Work to complete - Would you please transcribe, exactly as written, the lines of the entries below starting at the one that holds "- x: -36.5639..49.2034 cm" and ending at the one that holds "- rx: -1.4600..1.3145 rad", both included?

Material provided -
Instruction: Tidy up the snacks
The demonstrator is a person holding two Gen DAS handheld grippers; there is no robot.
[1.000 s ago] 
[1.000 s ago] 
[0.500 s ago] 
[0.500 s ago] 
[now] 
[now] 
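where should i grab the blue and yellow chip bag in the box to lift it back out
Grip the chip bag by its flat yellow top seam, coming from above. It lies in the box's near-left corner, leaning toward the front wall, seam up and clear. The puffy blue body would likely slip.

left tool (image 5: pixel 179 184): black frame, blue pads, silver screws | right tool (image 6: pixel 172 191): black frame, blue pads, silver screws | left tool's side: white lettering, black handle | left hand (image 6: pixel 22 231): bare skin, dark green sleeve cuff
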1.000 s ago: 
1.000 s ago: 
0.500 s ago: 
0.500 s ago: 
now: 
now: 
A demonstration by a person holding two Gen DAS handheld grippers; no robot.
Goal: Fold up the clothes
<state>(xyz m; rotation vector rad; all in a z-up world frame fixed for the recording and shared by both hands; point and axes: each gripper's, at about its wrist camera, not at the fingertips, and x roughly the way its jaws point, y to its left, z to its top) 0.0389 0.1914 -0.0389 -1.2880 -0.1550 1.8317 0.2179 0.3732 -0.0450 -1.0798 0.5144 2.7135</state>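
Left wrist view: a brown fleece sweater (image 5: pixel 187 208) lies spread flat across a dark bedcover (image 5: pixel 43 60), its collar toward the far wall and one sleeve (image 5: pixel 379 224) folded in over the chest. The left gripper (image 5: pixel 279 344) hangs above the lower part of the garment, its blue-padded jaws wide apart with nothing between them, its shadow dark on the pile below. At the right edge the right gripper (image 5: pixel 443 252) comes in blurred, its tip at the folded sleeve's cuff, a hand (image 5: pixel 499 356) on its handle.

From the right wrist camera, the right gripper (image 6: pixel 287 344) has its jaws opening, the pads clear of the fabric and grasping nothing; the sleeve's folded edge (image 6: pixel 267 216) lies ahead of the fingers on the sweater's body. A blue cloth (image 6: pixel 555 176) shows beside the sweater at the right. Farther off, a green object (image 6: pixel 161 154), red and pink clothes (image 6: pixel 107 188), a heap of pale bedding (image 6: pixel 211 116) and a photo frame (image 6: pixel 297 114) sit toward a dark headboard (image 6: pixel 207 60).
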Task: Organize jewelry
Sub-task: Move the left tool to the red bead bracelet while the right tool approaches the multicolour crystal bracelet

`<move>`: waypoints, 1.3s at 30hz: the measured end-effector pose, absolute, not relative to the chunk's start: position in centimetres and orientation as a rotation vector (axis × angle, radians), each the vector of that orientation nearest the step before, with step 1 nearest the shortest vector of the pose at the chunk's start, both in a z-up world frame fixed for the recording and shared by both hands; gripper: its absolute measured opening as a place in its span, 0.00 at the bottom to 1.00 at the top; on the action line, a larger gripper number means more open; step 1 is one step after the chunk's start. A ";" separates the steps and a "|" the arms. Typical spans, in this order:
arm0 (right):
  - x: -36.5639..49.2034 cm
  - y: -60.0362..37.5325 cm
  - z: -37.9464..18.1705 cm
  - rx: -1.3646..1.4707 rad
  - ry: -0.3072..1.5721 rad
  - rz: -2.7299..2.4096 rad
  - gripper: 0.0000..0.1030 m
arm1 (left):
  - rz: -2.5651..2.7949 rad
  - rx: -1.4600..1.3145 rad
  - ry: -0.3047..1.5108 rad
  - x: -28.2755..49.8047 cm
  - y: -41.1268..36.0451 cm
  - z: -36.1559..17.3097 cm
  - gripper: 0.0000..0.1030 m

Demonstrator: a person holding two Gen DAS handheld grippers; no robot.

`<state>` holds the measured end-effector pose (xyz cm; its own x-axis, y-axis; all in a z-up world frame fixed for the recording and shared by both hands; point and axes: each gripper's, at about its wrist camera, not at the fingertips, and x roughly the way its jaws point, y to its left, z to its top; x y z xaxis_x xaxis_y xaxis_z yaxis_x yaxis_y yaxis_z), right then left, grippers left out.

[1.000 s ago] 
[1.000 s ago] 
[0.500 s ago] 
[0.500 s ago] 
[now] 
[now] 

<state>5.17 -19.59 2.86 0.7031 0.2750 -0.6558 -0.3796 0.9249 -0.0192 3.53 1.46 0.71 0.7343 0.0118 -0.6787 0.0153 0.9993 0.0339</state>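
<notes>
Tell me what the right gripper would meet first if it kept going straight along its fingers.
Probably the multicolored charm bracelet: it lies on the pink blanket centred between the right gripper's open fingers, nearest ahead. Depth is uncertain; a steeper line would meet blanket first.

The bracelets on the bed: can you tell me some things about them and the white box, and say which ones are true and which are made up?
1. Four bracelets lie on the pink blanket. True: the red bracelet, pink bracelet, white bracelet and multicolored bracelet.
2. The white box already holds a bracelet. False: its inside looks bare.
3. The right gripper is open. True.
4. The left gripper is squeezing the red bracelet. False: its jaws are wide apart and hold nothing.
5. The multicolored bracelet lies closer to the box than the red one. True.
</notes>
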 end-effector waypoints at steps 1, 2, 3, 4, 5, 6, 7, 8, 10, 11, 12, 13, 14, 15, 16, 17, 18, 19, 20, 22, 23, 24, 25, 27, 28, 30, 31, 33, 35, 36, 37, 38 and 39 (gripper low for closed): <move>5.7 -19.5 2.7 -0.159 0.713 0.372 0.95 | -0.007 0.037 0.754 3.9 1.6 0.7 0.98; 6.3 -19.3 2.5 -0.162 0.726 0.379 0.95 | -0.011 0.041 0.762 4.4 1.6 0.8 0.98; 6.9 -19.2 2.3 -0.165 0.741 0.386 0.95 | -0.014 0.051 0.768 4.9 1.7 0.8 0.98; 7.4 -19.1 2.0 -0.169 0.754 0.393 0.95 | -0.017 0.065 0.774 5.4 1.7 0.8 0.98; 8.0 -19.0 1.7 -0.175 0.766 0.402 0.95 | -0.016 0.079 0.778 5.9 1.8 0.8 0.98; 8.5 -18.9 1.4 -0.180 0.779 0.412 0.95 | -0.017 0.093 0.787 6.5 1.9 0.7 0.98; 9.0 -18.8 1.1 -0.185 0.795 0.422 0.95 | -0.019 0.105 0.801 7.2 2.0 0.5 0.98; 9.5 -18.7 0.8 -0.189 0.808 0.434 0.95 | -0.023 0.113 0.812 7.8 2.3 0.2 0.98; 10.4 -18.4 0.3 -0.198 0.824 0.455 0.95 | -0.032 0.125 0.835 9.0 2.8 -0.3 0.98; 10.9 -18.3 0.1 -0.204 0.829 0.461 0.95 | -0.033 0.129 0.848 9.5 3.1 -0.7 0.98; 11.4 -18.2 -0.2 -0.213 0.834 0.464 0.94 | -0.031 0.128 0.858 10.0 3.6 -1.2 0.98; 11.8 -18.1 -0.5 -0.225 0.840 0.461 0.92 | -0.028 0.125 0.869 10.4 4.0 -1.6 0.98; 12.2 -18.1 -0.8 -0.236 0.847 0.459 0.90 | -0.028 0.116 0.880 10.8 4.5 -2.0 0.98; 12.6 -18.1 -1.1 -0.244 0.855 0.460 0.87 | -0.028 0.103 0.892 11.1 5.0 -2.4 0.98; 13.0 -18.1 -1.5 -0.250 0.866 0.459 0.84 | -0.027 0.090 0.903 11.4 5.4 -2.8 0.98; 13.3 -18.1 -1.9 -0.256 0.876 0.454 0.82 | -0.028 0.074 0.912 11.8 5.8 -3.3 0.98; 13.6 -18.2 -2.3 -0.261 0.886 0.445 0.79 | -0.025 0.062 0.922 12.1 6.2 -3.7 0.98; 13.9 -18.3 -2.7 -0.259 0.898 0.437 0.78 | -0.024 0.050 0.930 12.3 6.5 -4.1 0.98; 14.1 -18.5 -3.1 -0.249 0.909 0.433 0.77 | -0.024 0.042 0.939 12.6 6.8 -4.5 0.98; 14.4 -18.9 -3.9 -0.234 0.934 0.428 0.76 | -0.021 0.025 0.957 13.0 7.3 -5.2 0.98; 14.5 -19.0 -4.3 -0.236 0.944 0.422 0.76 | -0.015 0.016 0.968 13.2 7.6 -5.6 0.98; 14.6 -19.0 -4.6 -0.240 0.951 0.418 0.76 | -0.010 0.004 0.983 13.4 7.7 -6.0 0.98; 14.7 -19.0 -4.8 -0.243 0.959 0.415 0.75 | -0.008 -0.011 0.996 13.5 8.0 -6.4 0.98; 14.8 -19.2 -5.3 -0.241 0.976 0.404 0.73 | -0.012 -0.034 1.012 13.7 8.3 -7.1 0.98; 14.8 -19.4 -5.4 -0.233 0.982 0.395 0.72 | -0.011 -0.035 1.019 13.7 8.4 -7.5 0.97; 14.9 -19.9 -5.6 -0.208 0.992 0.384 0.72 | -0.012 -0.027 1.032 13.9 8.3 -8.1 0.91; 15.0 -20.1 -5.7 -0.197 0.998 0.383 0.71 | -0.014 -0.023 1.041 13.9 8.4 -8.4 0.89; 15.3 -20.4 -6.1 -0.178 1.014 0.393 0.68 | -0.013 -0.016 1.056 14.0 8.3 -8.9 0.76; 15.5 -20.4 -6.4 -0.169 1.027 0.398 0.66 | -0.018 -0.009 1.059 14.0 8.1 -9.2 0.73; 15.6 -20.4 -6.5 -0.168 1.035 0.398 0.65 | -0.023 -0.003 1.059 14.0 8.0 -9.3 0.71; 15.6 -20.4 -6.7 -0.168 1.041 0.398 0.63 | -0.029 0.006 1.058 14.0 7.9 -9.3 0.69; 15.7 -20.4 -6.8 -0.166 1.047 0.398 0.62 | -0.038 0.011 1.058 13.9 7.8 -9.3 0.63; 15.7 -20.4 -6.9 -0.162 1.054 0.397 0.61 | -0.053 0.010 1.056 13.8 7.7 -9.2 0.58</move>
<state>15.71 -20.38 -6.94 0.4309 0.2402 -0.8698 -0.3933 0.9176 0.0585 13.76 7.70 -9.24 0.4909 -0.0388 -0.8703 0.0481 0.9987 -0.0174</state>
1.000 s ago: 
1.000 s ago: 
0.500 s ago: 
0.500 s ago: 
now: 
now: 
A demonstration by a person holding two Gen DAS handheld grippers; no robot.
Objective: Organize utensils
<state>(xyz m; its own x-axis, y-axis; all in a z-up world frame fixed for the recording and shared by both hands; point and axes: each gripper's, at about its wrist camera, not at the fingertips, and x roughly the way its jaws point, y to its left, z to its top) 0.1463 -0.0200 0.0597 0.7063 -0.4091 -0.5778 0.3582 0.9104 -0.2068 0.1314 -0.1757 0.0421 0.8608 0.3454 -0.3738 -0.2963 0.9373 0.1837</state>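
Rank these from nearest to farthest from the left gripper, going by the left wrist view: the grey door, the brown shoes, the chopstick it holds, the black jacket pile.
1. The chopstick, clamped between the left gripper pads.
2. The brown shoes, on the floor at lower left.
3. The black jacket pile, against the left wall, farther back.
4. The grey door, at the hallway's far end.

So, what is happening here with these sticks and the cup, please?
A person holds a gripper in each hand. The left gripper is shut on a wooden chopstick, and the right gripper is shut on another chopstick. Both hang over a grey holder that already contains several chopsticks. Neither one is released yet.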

Solution to the exercise -
  - x: -36.5639..49.2034 cm
  - y: -60.0362..37.5325 cm
  - z: -37.9464..18.1705 cm
  - rx: -1.3646..1.4707 rad
  - ry: -0.3072..1.5721 rad
  - rz: -2.7299..2.4096 rad
  - gripper: 0.0000..0.1030 m
arm1 (left):
  - rz: -2.5651..2.7949 rad
  - rx: -1.4600..1.3145 rad

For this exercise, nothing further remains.